## What to work on
Each line in the material below, starting at the one that contains "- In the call" and ending at the one that contains "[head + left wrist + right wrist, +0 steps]", should be repeated exactly; the pictures should not.

## Dataset extract
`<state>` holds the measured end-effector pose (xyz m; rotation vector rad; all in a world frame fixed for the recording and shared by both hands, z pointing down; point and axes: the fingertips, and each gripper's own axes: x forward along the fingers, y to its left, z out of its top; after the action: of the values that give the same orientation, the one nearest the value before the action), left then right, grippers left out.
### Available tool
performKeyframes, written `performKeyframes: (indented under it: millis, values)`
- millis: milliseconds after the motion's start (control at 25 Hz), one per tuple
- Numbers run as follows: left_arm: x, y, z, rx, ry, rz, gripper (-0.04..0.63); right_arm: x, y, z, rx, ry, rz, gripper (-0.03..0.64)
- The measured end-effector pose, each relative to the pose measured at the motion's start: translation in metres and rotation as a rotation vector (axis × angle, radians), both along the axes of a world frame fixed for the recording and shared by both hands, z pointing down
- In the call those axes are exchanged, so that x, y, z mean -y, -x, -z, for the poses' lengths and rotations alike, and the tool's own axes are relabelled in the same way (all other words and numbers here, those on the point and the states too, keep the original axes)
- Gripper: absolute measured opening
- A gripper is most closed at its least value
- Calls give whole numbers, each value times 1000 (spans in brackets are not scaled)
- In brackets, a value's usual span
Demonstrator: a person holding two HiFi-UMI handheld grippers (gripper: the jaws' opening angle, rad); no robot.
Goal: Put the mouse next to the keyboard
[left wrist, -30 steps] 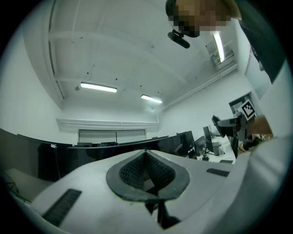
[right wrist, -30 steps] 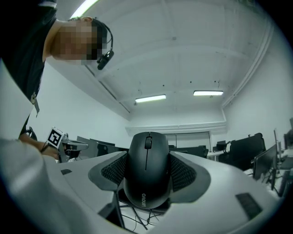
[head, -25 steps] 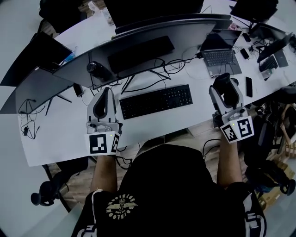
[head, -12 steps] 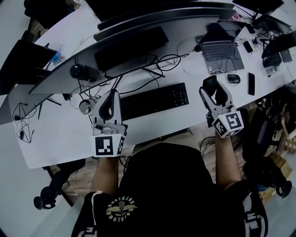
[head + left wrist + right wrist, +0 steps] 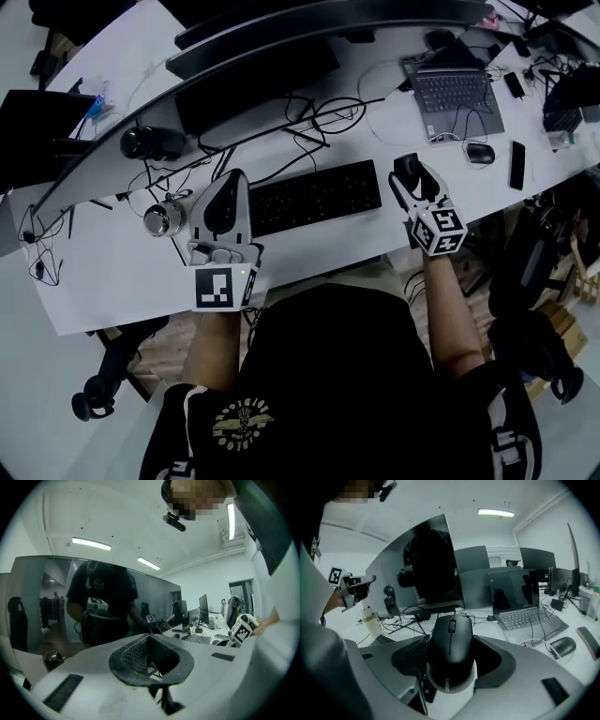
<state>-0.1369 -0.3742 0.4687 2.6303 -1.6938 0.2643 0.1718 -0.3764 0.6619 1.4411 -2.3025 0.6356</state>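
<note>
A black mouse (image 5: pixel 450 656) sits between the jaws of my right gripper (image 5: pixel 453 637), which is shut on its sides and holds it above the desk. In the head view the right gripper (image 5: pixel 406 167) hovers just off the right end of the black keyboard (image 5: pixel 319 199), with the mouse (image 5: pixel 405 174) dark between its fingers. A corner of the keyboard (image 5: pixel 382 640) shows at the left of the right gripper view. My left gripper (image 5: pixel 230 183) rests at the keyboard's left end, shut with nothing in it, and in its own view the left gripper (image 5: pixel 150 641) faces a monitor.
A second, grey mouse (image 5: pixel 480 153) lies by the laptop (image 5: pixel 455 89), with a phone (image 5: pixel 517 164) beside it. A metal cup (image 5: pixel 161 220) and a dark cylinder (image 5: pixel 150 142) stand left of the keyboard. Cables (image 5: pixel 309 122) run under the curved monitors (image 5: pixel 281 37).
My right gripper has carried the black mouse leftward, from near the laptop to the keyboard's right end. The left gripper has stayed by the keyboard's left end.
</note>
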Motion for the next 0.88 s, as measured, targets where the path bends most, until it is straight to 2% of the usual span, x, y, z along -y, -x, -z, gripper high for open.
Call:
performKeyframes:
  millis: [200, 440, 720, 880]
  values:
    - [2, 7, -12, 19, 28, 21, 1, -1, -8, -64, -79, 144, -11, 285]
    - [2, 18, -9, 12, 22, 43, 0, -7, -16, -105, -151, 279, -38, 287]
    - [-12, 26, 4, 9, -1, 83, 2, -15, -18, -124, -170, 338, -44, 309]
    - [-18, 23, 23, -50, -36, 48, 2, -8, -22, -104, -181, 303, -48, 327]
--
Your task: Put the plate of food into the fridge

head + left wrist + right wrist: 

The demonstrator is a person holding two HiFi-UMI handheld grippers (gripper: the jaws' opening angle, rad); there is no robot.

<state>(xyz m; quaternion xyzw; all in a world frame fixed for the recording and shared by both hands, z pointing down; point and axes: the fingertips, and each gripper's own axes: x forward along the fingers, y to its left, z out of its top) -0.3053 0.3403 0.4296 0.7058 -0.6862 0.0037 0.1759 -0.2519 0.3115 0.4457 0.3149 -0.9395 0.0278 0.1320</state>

## Completed task
- In the call those axes are exchanged, so that x, y, z mean -y, -x, -z, for the poses' lengths and rotations alike, and the tool's own axes are relabelled in the same way (all other words and numbers here, those on the point and the states too, keep the original axes)
- Gripper: absolute measured opening
- A gripper is most closed at its least value
- Calls give whole numbers, each value times 1000 (spans in brackets are not scaled)
- In brackets, a value's usual span
Demonstrator: a person holding two HiFi-UMI handheld grippers (gripper: the jaws' opening angle, rad); no robot.
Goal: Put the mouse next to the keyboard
[left wrist, -30 steps] 
[right wrist, -30 steps] 
[head, -25 steps] 
[head, -12 steps] 
[head + left wrist + right wrist, +0 steps] 

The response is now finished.